* **EXERCISE OBJECTIVE**: Only the pictures should be dropped; copy the rest of the entries exactly.

-------- DATA PROVIDED

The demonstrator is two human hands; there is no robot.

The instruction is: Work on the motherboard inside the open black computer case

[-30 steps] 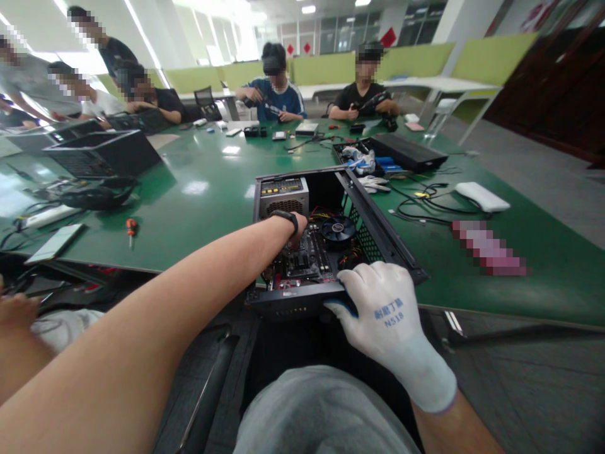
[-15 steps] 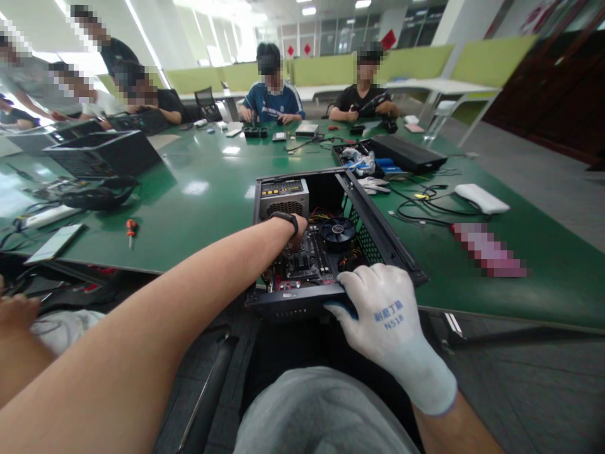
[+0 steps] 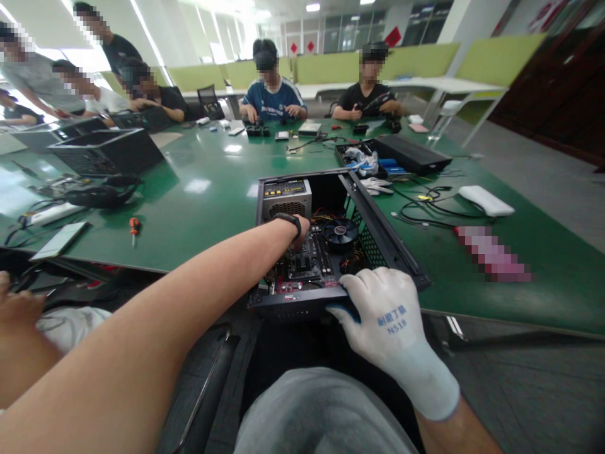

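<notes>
An open black computer case lies at the table's near edge, tilted slightly. My left hand, bare with a black wristband, reaches inside it, below the power supply and over the motherboard. Its fingers point down and are hidden, so what they touch cannot be made out. A round black fan sits to the right of that hand. My right hand, in a white glove, grips the case's near rim, fingers over the top and thumb on the outer side.
On the green table lie an orange screwdriver, a phone, a white power bank, cables and a red packet. Another case stands at left. Several people work around the table; a person's hand is at far left.
The whole view has shifted slightly. Both hands keep their places at the case. Across the table, the hands of the person in blue have moved a little.
</notes>
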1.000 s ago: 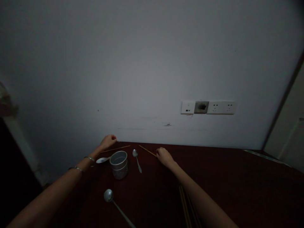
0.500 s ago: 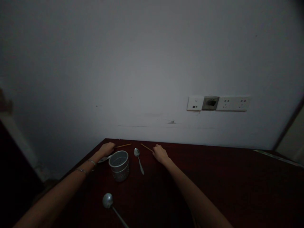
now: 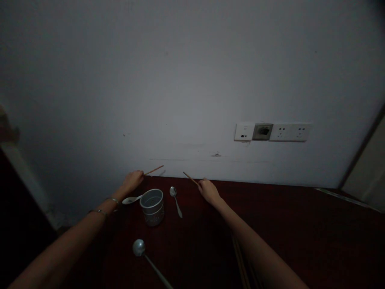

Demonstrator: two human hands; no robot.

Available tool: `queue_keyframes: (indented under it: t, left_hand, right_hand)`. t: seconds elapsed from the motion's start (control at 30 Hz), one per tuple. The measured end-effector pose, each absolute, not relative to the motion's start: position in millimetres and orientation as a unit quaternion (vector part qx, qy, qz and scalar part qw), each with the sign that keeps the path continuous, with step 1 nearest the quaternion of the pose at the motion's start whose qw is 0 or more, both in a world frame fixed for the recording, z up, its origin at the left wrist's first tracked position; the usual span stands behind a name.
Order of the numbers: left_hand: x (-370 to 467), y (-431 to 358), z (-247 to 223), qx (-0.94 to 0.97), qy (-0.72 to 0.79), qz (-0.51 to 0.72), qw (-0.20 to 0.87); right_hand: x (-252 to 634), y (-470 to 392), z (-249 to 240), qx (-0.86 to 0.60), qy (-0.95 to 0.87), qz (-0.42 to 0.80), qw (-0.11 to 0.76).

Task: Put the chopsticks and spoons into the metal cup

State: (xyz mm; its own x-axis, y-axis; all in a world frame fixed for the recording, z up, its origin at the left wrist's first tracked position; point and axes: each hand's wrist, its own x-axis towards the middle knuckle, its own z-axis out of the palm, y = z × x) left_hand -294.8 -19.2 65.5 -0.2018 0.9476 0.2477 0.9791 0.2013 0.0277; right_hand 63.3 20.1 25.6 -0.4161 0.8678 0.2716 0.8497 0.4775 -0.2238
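My left hand point(image 3: 134, 180), at the table's far left corner, is closed on the end of a thin wooden chopstick point(image 3: 154, 170). That chopstick points right and slightly up, in front of the wall. My right hand point(image 3: 209, 190) grips another chopstick point(image 3: 191, 178), whose free tip points up and left. Between and below the hands stands a grey metal utensil holder point(image 3: 154, 214), upright. A white spoon point(image 3: 129, 200) lies at its left, partly hidden behind it. To its right lies a metal spoon point(image 3: 176, 201), bowl toward the wall. Nearer me rests a metal ladle point(image 3: 139, 248).
Several chopsticks point(image 3: 240, 261) lie beside and partly under my right forearm. The dark red table point(image 3: 285, 224) meets a pale wall point(image 3: 186, 80) at its far edge. Sockets and a switch plate point(image 3: 288, 132) sit on the wall at right.
Both hands have risen slightly, and the chopsticks' free tips have tilted upward off the table. My right hand has also shifted a little right. The chopsticks by my right forearm now show.
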Motion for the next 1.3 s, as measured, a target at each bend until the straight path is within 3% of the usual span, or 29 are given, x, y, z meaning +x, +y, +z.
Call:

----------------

* **REPLY**:
The demonstrator is two human hands; there is no robot.

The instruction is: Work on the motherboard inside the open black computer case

[-30 steps] 
[-15 steps] 
[+0 steps] 

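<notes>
An open black computer case lies at the table's near edge, tilted slightly. My left hand, bare with a black wristband, reaches inside it, below the power supply and over the motherboard. Its fingers point down and are hidden, so what they touch cannot be made out. A round black fan sits to the right of that hand. My right hand, in a white glove, grips the case's near rim, fingers over the top and thumb on the outer side.
On the green table lie an orange screwdriver, a phone, a white power bank, cables and a red packet. Another case stands at left. Several people work around the table; a person's hand is at far left.
The whole view has shifted slightly. Both hands keep their places at the case. Across the table, the hands of the person in blue have moved a little.
</notes>
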1.000 s ago: 
0.500 s ago: 
now: 

Demonstrator: two human hands; no robot.

Available tool: `queue_keyframes: (indented under it: t, left_hand, right_hand)`. t: seconds elapsed from the motion's start (control at 30 Hz), one per tuple. The measured end-effector pose, each absolute, not relative to the motion's start: position in millimetres and orientation as a unit quaternion (vector part qx, qy, qz and scalar part qw), each with the sign that keeps the path continuous, with step 1 nearest the quaternion of the pose at the motion's start whose qw is 0 or more, both in a world frame fixed for the recording, z up, its origin at the left wrist's first tracked position; the usual span stands behind a name.
Order of the numbers: left_hand: x (-370 to 467), y (-431 to 358), z (-247 to 223), qx (-0.94 to 0.97), qy (-0.72 to 0.79), qz (-0.51 to 0.72), qw (-0.20 to 0.87); right_hand: x (-252 to 634), y (-470 to 392), z (-249 to 240), qx (-0.86 to 0.60), qy (-0.95 to 0.87), qz (-0.42 to 0.80), qw (-0.11 to 0.76).

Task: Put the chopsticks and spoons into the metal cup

State: (xyz mm; its own x-axis, y-axis; all in a world frame fixed for the recording, z up, its origin at the left wrist's first tracked position; point and axes: each hand's wrist, its own x-axis towards the middle knuckle, its own z-axis out of the palm, y = z × x) left_hand -294.8 -19.2 65.5 -0.2018 0.9476 0.2477 0.9791 0.2013 0.0277; right_hand 63.3 20.1 25.6 -0.4161 0.8678 0.2716 0.8497 0.4775 -0.2238
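My left hand point(image 3: 134, 180), at the table's far left corner, is closed on the end of a thin wooden chopstick point(image 3: 154, 170). That chopstick points right and slightly up, in front of the wall. My right hand point(image 3: 209, 190) grips another chopstick point(image 3: 191, 178), whose free tip points up and left. Between and below the hands stands a grey metal utensil holder point(image 3: 154, 214), upright. A white spoon point(image 3: 129, 200) lies at its left, partly hidden behind it. To its right lies a metal spoon point(image 3: 176, 201), bowl toward the wall. Nearer me rests a metal ladle point(image 3: 139, 248).
Several chopsticks point(image 3: 240, 261) lie beside and partly under my right forearm. The dark red table point(image 3: 285, 224) meets a pale wall point(image 3: 186, 80) at its far edge. Sockets and a switch plate point(image 3: 288, 132) sit on the wall at right.
Both hands have risen slightly, and the chopsticks' free tips have tilted upward off the table. My right hand has also shifted a little right. The chopsticks by my right forearm now show.
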Motion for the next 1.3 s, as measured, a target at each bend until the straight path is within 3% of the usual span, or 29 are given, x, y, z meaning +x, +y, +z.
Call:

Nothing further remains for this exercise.